● **Task to carry out**: Once the line with "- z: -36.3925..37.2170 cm" is found, repeat exactly that line and every one after it until the data below ends, including the last line.

● **Recorded information**:

****************************************

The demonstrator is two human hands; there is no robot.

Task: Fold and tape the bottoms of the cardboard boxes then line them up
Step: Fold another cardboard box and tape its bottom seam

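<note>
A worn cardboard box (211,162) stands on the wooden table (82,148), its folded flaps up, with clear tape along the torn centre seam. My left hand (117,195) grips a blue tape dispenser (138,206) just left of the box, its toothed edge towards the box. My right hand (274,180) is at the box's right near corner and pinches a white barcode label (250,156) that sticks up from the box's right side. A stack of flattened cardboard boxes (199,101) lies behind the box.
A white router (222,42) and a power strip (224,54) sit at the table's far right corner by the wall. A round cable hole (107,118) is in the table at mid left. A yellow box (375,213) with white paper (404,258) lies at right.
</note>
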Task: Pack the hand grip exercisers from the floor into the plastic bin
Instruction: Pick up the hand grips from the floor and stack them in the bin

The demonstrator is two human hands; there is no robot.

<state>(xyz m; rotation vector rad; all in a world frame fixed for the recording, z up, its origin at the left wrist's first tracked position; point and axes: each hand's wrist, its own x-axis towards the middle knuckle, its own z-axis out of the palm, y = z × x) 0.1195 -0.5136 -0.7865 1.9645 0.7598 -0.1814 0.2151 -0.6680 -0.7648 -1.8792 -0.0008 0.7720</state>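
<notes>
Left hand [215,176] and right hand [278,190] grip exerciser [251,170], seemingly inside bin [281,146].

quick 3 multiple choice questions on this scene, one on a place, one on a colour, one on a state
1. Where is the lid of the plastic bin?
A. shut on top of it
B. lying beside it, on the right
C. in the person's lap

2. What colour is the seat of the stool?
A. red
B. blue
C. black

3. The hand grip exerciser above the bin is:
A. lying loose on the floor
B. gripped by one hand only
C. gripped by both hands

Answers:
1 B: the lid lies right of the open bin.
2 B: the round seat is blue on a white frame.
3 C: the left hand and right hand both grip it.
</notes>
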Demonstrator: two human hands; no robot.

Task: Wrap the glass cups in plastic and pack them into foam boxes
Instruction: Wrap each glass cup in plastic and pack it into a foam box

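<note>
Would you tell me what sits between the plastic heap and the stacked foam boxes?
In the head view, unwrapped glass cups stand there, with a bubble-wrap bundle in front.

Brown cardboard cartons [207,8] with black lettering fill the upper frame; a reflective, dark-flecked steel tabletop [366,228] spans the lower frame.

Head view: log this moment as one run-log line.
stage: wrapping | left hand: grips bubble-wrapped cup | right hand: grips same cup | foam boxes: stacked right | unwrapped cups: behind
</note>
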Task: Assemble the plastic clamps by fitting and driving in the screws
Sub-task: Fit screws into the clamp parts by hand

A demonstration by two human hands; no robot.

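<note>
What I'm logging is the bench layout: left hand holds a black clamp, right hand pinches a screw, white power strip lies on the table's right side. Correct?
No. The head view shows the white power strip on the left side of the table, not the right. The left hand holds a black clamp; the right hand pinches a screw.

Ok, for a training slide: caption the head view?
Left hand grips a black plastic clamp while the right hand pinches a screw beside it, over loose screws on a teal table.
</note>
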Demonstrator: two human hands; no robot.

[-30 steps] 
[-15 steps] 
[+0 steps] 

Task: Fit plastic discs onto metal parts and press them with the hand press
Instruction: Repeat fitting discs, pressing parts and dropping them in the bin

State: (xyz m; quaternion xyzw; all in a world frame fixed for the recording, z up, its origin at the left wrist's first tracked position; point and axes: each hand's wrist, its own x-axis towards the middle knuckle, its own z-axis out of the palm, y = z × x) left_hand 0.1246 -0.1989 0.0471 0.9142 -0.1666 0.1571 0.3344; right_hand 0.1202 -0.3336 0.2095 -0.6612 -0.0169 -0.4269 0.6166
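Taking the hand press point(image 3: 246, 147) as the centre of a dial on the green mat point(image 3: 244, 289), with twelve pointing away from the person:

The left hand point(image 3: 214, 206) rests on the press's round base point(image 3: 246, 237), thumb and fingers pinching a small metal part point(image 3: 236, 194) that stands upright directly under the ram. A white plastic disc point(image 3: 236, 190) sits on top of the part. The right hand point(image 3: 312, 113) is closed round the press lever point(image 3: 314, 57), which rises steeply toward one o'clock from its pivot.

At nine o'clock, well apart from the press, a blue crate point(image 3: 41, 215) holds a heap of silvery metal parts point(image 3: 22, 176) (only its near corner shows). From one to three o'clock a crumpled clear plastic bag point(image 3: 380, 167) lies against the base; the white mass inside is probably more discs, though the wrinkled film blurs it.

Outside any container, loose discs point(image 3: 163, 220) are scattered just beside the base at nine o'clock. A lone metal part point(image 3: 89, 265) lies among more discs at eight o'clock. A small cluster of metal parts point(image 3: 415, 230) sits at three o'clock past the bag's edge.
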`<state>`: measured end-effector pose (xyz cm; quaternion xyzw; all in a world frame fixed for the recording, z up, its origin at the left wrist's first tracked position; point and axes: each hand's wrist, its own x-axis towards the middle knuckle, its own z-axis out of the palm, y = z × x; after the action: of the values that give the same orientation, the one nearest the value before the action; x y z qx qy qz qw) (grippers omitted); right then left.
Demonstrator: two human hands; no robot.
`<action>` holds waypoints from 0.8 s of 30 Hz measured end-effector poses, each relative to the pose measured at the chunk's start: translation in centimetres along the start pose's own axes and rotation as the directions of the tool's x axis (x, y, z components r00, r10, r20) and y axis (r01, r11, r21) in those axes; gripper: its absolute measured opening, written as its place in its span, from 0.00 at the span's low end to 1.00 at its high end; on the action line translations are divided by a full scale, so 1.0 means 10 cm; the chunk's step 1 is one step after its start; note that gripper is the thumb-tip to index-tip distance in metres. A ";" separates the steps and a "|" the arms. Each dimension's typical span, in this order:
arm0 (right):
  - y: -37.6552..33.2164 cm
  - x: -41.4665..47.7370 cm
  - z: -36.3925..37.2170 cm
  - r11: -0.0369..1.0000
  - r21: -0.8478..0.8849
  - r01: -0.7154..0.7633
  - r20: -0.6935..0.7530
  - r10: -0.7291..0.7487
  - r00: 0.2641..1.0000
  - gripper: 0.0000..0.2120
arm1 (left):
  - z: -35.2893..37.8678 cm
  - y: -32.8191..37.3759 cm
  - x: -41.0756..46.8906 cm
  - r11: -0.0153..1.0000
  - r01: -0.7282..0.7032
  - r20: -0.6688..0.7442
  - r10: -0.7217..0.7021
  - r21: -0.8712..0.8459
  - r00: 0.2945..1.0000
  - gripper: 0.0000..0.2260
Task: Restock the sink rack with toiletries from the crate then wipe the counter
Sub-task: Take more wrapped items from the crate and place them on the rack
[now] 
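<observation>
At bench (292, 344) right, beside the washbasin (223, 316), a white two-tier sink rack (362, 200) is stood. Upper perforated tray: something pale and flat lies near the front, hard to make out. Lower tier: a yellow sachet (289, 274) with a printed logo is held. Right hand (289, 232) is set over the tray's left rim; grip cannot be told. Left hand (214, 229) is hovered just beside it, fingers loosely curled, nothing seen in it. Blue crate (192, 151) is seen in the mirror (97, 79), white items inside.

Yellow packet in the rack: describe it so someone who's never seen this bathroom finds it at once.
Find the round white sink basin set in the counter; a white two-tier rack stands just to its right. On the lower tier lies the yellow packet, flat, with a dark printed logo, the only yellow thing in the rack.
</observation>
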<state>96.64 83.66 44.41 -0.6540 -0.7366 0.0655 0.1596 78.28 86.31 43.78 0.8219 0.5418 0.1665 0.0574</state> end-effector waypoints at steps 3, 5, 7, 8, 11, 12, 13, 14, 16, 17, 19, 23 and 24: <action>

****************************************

● **Result below**:
  - z: -36.3925..37.2170 cm
  - r11: -0.0369..1.0000
  - r21: -0.8478..0.8849
  - r01: -0.7154..0.7633
  - r20: -0.6935..0.7530
  - r10: -0.7291..0.7487
  - r00: 0.2641..1.0000
  - gripper: 0.0000..0.2120
arm1 (left):
  - z: -35.2893..37.8678 cm
  - y: -32.8191..37.3759 cm
  - x: -41.0756..46.8906 cm
  - r11: -0.0153..1.0000
  - r01: -0.7282..0.7032
  - r20: -0.6688..0.7442
  - r10: -0.7217..0.7021
  - r21: -0.8712..0.8459
  - r00: 0.2945..1.0000
  - gripper: 0.0000..0.2260
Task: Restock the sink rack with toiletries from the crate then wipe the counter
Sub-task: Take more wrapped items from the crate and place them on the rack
[now] 
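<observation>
At bench (292, 344) right, beside the washbasin (223, 316), a white two-tier sink rack (362, 200) is stood. Upper perforated tray: something pale and flat lies near the front, hard to make out. Lower tier: a yellow sachet (289, 274) with a printed logo is held. Right hand (289, 232) is set over the tray's left rim; grip cannot be told. Left hand (214, 229) is hovered just beside it, fingers loosely curled, nothing seen in it. Blue crate (192, 151) is seen in the mirror (97, 79), white items inside.

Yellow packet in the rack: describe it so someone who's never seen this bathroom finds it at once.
Find the round white sink basin set in the counter; a white two-tier rack stands just to its right. On the lower tier lies the yellow packet, flat, with a dark printed logo, the only yellow thing in the rack.
</observation>
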<state>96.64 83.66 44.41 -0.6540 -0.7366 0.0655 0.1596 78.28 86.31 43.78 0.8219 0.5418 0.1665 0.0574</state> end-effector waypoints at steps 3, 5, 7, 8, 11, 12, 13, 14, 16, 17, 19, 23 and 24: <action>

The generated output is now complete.